Records from a data collection
*** Block opens ***

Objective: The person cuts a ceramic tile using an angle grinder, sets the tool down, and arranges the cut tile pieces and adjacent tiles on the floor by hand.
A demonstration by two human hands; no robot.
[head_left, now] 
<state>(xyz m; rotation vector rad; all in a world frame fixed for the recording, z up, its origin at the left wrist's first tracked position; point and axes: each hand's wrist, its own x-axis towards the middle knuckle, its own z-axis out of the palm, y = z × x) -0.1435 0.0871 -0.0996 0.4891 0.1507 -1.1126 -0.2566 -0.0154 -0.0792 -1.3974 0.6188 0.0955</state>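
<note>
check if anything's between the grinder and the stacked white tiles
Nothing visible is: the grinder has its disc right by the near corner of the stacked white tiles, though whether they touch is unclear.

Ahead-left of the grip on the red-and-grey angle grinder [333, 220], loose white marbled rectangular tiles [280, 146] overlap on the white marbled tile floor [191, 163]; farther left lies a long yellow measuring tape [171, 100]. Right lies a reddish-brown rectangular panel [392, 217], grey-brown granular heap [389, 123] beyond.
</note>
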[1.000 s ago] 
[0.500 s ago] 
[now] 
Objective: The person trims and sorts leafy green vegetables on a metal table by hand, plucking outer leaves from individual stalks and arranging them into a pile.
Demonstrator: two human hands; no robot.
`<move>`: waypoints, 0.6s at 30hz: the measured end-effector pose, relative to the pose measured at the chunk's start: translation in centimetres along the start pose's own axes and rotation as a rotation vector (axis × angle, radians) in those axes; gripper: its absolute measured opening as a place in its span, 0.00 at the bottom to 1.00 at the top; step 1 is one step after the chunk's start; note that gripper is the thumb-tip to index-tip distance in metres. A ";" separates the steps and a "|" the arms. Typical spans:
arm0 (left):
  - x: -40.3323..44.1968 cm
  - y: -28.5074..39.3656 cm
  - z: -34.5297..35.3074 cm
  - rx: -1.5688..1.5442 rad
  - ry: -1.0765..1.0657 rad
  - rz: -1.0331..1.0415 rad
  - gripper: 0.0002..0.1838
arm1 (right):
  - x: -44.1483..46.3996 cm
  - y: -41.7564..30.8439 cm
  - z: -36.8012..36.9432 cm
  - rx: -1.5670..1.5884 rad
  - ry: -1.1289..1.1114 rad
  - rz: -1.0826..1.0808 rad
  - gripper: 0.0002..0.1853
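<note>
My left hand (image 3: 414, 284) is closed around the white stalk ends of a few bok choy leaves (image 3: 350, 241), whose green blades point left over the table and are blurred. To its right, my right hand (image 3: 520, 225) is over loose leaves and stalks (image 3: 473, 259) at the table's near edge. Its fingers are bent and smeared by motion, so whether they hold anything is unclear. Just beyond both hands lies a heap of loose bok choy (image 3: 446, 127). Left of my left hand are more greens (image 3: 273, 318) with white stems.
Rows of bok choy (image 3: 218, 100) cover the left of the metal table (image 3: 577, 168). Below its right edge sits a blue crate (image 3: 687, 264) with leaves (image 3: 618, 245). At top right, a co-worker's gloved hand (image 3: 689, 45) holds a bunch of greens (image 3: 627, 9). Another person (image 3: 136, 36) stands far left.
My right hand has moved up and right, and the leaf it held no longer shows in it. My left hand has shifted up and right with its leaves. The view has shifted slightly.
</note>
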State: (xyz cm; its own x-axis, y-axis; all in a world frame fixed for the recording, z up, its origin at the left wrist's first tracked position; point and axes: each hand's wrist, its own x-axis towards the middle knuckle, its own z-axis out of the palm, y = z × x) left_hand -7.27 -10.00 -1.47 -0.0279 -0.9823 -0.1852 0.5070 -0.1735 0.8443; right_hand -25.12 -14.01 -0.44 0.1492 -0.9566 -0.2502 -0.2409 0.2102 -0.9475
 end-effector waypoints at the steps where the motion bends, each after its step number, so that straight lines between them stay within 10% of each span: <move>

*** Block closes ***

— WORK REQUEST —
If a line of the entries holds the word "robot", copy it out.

— ANSWER TO THIS EXERCISE —
A demonstration by two human hands; no robot.
Demonstrator: two human hands; no robot.

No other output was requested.